5. Posterior Estimation for ODEs#

Table of Contents

from functools import partial

import matplotlib.pyplot as plt
import numpy as np
import tensorflow as tf
import bayesflow.diagnostics as diag
from bayesflow.amortizers import AmortizedPosterior
from bayesflow.networks import InvertibleNetwork
from bayesflow.simulation import GenerativeModel, Prior, Simulator
from bayesflow.trainers import Trainer
D:\Anaconda3\envs\TensorFlowDev\lib\site-packages\bayesflow\trainers.py:26: TqdmExperimentalWarning: Using `tqdm.autonotebook.tqdm` in notebook mode. Use `tqdm.tqdm` instead to force console mode (e.g. in jupyter console)
  from tqdm.autonotebook import tqdm

5.1. Introduction#

In this tutorial, we will look at a simple linear ODE system:

\[\begin{split} \frac{du}{dt} = a u + b v \\ \frac{dv}{dt} = c u + d v \end{split}\]

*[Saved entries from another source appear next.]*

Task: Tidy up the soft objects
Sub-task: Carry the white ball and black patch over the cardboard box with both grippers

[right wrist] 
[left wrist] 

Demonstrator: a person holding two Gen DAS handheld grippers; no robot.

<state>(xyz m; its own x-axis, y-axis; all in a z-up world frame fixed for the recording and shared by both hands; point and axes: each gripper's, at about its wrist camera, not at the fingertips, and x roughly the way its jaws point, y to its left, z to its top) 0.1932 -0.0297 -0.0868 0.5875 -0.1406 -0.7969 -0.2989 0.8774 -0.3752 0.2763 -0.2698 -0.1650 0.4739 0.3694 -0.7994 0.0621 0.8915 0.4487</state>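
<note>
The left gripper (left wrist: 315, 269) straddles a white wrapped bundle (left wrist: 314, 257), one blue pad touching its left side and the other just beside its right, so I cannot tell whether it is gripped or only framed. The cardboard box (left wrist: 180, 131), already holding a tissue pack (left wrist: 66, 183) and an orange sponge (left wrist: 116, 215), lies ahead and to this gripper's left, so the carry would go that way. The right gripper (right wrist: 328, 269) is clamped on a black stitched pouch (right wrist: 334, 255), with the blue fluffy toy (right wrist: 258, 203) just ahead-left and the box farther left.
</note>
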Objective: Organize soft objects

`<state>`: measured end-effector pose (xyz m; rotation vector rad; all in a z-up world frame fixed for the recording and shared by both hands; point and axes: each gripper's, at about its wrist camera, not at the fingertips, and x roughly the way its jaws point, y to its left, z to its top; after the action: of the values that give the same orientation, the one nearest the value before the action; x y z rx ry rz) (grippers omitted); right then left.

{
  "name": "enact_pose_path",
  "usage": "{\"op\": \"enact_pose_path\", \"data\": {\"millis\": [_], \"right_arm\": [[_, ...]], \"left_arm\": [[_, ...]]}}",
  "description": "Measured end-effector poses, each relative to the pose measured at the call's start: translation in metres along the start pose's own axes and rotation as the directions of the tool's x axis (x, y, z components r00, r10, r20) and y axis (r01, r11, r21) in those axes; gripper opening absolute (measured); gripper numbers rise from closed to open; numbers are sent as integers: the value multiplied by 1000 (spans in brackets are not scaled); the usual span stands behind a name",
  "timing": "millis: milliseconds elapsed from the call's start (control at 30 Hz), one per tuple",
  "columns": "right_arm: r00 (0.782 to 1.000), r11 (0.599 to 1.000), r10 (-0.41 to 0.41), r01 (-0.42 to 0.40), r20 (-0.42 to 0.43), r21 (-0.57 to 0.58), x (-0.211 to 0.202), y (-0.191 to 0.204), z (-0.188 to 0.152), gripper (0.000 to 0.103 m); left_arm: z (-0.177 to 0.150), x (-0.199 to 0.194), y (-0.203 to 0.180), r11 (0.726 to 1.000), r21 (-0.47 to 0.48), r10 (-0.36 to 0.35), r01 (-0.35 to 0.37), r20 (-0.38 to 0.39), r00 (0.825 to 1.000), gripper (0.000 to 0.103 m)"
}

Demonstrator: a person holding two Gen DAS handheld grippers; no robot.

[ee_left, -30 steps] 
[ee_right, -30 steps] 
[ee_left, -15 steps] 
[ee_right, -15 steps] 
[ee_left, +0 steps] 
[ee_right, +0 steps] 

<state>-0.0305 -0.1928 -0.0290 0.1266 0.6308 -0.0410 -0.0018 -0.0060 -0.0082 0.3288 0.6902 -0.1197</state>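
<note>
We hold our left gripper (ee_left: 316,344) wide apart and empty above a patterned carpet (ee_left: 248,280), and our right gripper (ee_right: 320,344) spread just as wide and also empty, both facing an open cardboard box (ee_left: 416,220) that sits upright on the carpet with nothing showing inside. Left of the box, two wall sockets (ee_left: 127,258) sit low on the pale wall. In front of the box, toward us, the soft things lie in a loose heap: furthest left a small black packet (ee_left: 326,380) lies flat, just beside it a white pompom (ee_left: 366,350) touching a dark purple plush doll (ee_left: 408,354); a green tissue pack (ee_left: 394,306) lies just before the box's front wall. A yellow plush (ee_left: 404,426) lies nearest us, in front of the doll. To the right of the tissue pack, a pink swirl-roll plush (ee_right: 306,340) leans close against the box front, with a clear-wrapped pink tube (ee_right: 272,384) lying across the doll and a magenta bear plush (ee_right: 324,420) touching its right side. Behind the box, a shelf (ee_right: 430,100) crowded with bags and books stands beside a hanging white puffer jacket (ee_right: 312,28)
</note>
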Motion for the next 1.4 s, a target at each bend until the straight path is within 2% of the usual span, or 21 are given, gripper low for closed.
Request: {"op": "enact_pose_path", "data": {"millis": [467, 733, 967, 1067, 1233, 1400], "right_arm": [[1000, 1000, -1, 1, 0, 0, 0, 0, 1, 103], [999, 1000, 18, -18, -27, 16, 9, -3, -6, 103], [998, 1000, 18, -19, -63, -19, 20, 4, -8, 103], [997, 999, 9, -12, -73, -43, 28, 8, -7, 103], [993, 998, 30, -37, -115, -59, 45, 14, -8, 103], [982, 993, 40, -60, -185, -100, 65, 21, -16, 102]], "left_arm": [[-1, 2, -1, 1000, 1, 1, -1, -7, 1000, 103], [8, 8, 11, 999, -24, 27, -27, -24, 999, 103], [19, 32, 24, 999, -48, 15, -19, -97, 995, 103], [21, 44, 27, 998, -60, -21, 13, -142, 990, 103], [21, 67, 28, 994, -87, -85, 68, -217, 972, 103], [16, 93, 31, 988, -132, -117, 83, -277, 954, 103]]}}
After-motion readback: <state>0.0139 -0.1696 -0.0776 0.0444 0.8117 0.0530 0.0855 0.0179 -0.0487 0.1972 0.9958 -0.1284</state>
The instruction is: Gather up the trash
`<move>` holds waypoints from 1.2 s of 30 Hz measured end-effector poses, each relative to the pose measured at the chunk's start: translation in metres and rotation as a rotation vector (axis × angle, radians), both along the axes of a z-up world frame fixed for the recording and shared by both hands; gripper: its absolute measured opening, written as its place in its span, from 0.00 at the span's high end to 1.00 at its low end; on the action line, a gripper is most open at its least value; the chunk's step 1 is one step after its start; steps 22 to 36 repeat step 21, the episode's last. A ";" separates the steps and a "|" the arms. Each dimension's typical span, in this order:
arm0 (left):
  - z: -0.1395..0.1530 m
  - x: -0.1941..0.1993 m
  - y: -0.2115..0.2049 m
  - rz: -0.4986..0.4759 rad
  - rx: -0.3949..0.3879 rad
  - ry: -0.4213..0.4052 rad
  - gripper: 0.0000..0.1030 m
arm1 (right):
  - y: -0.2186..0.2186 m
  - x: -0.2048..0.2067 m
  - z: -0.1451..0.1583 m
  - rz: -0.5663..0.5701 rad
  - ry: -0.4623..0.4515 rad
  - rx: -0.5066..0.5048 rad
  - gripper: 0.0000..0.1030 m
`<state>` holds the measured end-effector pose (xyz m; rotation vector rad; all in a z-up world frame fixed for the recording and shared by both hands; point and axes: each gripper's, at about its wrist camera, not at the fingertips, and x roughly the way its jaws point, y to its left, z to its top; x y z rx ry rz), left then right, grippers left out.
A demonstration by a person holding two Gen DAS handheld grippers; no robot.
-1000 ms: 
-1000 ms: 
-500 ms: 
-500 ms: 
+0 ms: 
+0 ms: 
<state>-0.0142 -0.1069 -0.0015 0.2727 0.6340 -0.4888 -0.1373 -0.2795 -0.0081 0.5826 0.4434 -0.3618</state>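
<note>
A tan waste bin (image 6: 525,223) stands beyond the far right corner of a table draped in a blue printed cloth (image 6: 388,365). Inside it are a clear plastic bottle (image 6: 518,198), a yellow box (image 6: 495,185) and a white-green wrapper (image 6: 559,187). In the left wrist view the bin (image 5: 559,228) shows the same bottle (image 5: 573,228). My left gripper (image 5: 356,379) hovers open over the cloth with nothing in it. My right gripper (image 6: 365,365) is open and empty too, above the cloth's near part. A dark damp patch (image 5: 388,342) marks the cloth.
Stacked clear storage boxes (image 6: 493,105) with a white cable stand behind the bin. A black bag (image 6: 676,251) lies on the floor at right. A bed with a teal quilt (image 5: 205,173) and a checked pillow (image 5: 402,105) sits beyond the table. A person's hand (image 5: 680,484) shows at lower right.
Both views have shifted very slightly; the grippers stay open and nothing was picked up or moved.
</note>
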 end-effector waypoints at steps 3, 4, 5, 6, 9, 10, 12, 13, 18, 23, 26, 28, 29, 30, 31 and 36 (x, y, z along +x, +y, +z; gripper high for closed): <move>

with the boundary conditions:

\[\begin{split} u(t=0) = u_0 \\ v(t=0) = v_0 \end{split}\]

Given the solutions \(u(t)\) and \(v(t)\), we want to use BayesFlow to estimate the parameters \(a\), \(b\), \(c\) and \(d\) of the ODE equations as well as the boundary conditions \(u_0\) and \(v_0\) over all possible solutions of the system.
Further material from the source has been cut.